(EXERCISE DIRECTIONS): Word for word, please restate the lines from the beginning of the data through the line in which "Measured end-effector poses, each" appears.

(INPUT DATA):
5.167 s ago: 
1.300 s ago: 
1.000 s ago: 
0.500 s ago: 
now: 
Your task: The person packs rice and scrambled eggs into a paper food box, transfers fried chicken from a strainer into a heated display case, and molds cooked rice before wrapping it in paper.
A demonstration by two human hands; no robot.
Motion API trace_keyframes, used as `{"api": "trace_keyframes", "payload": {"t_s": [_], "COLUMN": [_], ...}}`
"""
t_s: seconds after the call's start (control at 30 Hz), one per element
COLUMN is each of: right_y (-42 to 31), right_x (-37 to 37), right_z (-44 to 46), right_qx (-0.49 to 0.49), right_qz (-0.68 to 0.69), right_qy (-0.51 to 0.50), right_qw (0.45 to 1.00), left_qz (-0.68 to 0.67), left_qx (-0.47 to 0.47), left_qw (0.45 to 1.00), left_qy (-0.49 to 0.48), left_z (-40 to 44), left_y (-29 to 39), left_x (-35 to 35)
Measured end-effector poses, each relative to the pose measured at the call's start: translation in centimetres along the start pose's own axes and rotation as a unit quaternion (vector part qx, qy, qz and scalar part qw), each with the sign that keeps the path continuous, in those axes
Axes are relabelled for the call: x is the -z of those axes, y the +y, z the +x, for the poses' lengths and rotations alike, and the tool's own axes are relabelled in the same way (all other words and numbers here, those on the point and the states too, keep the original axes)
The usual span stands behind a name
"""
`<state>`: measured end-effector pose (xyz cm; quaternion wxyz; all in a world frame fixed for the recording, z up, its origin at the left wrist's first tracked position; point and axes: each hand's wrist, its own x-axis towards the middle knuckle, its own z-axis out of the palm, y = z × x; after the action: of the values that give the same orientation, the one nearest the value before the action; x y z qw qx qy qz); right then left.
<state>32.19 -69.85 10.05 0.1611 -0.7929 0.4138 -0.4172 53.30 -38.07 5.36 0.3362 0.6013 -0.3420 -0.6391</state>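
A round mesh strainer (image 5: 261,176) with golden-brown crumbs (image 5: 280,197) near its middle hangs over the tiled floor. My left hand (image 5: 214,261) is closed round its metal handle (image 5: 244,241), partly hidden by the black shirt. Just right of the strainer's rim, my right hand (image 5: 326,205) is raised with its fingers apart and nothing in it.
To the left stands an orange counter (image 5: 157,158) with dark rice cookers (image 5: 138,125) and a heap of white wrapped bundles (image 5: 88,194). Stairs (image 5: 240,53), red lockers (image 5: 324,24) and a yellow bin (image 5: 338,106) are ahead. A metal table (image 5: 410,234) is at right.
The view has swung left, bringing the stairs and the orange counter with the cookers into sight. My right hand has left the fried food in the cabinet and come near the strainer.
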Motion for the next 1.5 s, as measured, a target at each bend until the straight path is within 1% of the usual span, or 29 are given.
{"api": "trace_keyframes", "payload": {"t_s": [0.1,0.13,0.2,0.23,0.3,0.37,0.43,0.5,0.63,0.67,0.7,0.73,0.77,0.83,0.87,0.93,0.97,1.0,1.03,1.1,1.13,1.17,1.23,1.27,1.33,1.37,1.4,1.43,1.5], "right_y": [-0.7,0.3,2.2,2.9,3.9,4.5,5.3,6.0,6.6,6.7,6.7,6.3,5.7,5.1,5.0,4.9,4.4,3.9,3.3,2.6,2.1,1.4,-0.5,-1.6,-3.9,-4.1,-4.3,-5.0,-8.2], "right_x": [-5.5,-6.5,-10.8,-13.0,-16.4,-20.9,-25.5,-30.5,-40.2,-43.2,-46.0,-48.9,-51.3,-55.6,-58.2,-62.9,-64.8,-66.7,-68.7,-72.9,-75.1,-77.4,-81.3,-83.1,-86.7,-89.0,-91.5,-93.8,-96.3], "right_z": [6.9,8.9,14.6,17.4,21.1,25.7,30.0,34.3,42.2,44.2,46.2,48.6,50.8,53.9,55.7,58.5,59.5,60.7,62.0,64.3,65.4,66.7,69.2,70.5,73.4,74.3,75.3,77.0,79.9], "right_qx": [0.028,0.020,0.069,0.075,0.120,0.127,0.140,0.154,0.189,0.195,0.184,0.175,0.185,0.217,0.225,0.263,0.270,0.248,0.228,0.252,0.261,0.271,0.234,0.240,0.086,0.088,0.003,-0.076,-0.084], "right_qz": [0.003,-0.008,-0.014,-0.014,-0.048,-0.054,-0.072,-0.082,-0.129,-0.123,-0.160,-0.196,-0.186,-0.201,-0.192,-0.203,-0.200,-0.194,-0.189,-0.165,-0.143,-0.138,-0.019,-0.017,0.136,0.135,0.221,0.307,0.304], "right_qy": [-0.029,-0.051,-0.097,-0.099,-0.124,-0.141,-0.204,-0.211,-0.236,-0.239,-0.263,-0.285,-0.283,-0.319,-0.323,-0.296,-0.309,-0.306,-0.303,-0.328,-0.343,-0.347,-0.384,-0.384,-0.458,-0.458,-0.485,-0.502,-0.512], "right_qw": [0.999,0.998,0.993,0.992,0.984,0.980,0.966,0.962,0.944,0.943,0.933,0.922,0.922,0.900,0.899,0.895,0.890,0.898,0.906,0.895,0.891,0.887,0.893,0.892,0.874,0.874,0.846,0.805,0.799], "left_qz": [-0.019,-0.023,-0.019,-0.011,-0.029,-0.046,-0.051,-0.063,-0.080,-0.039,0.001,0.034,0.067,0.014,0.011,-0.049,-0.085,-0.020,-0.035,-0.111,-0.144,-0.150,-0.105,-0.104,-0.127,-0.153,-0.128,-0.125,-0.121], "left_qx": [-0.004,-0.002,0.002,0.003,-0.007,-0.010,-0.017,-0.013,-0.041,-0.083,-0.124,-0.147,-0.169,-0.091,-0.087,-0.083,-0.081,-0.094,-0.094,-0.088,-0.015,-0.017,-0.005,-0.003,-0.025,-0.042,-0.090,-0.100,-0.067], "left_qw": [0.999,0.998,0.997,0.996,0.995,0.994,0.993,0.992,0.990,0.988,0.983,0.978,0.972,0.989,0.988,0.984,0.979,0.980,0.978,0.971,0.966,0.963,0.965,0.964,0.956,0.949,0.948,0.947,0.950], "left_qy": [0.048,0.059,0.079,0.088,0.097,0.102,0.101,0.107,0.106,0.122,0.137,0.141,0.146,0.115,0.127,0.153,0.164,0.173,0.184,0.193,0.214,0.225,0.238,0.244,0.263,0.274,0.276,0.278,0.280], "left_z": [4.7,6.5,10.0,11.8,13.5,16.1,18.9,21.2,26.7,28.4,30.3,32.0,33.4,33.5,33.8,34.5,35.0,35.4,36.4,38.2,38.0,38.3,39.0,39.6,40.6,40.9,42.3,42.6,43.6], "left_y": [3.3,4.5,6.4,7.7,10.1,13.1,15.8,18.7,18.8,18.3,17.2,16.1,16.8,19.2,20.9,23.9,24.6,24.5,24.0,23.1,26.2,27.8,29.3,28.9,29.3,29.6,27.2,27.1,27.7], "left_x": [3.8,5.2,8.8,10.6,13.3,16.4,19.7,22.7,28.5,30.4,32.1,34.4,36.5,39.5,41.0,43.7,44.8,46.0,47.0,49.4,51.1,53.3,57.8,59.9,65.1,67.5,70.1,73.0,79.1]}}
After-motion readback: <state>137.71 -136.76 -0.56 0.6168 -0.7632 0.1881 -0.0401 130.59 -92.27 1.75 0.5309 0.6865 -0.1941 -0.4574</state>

(ANSWER TO THIS TASK):
5.167 s ago: 
1.300 s ago: 
1.000 s ago: 
0.500 s ago: 
now: 
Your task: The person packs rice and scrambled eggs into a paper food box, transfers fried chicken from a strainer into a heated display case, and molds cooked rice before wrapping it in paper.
A demonstration by two human hands; no robot.
Motion API trace_keyframes, used as `{"api": "trace_keyframes", "payload": {"t_s": [_], "COLUMN": [_], ...}}`
"""
t_s: seconds after the call's start (control at 30 Hz), one per element
COLUMN is each of: right_y (-42 to 31), right_x (-37 to 37), right_z (-44 to 46), right_qx (-0.49 to 0.49), right_qz (-0.68 to 0.69), right_qy (-0.51 to 0.50), right_qw (0.45 to 1.00), left_qz (-0.68 to 0.67), left_qx (-0.47 to 0.47), left_qw (0.45 to 1.00), left_qy (-0.49 to 0.48), left_z (-40 to 44), left_y (-29 to 39), left_x (-35 to 35)
Measured end-effector poses, each relative to the pose measured at the call's start: translation in centimetres along the start pose's own axes and rotation as a unit quaternion (vector part qx, qy, qz and scalar part qw), each with the sign that keeps the path continuous, in those axes

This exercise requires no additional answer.